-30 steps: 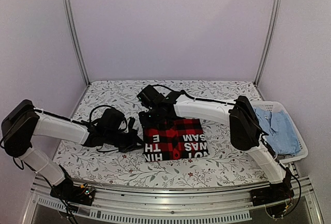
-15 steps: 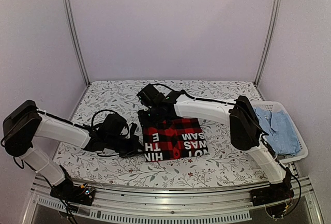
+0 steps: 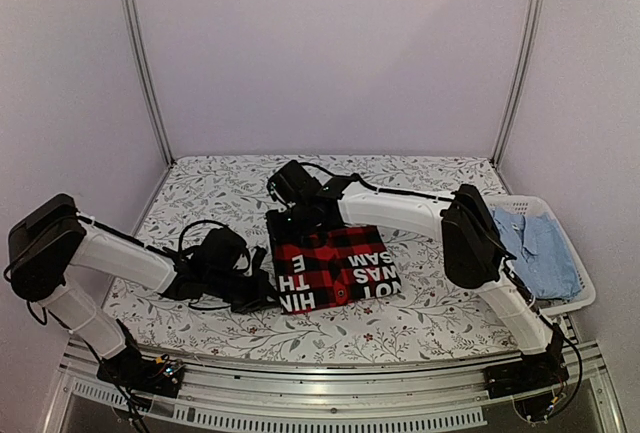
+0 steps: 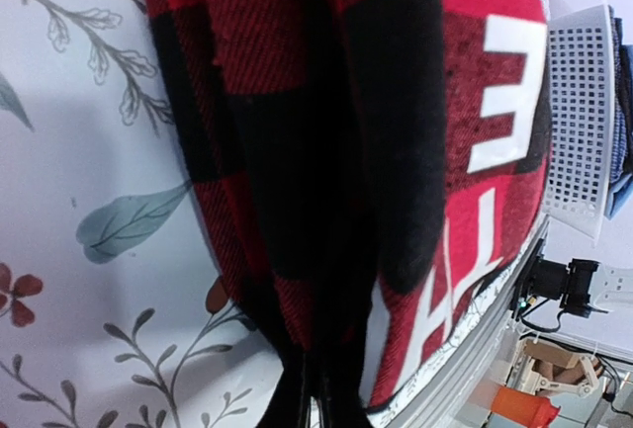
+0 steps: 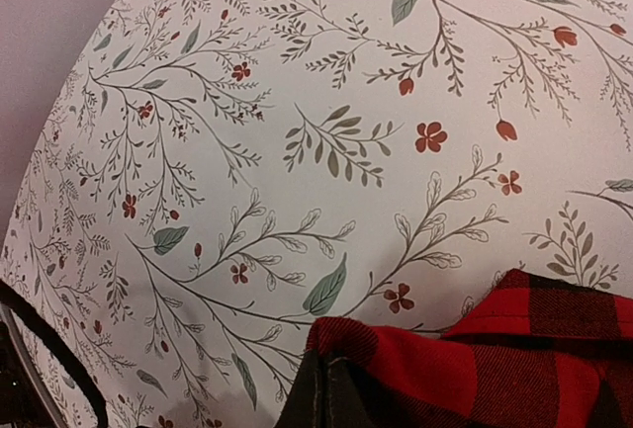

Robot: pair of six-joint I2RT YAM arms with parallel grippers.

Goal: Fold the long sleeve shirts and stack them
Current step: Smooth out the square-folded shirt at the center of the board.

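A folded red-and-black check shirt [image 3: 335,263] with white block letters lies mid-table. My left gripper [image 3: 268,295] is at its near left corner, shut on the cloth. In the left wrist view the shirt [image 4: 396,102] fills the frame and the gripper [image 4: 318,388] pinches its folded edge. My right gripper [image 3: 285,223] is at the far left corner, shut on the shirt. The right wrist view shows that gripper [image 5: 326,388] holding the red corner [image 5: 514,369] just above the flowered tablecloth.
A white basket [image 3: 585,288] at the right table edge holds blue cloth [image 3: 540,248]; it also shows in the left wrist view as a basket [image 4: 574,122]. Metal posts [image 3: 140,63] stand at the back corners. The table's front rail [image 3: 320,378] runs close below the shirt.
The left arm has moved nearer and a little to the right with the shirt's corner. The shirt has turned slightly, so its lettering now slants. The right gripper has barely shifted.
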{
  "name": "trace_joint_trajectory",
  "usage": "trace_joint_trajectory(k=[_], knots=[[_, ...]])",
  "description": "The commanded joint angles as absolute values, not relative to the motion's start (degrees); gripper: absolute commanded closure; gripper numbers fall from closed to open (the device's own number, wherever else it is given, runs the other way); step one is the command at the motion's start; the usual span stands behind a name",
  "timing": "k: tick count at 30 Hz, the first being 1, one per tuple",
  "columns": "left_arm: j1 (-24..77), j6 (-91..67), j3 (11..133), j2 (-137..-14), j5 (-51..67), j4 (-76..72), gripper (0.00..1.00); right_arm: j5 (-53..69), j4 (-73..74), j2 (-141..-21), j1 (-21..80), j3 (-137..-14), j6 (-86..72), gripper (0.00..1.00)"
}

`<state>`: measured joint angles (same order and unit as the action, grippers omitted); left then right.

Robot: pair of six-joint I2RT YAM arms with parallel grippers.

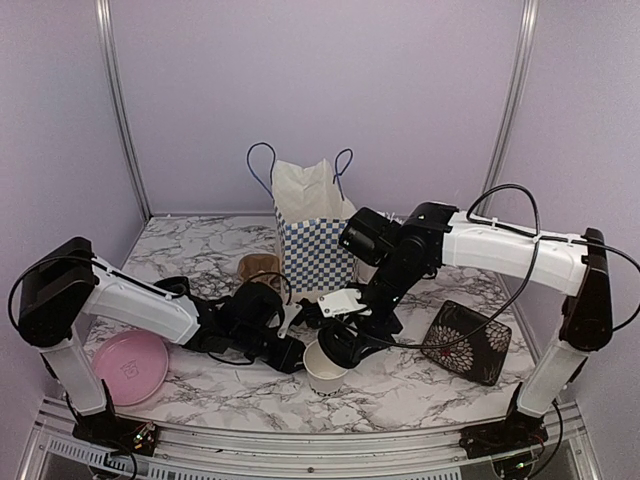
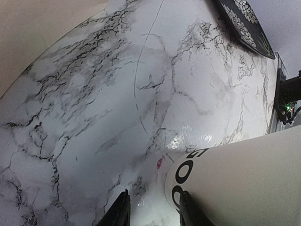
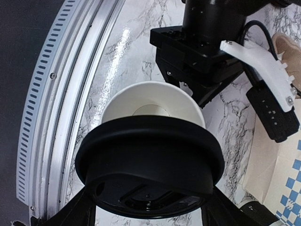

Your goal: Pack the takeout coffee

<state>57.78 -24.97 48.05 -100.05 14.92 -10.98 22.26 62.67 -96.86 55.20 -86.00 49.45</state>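
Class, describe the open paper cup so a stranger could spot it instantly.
Find the blue and white checked paper bag mid-table. Just in front of it, toward the near edge, stands a white paper cup. It alone has a black plastic lid held just above its open mouth.

— L wrist cam: whole cup in shot?
— No. Cup (image 2: 244,183) runs off rt & bottom edges; lettering only partly shows, can't read it. Can't tell if my left gripper (image 2: 154,200) touches it.
— R wrist?
— Lid (image 3: 150,146) hides cup's near rim; my right gripper (image 3: 149,209) is cut off at bottom edge. Top cam: carrier (image 1: 258,266) partly behind bag (image 1: 315,250).
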Motion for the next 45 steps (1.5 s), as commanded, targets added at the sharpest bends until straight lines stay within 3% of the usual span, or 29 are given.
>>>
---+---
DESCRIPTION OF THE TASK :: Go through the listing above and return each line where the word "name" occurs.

TASK RESPONSE ::
  "name": "trace_joint_trajectory",
  "description": "The commanded joint angles as absolute values, not relative to the motion's start (degrees); gripper: absolute commanded closure; gripper numbers fall from closed to open (the device's own number, wherever else it is given, runs the other way); step one is the command at the motion's start; the usual span stands behind a name",

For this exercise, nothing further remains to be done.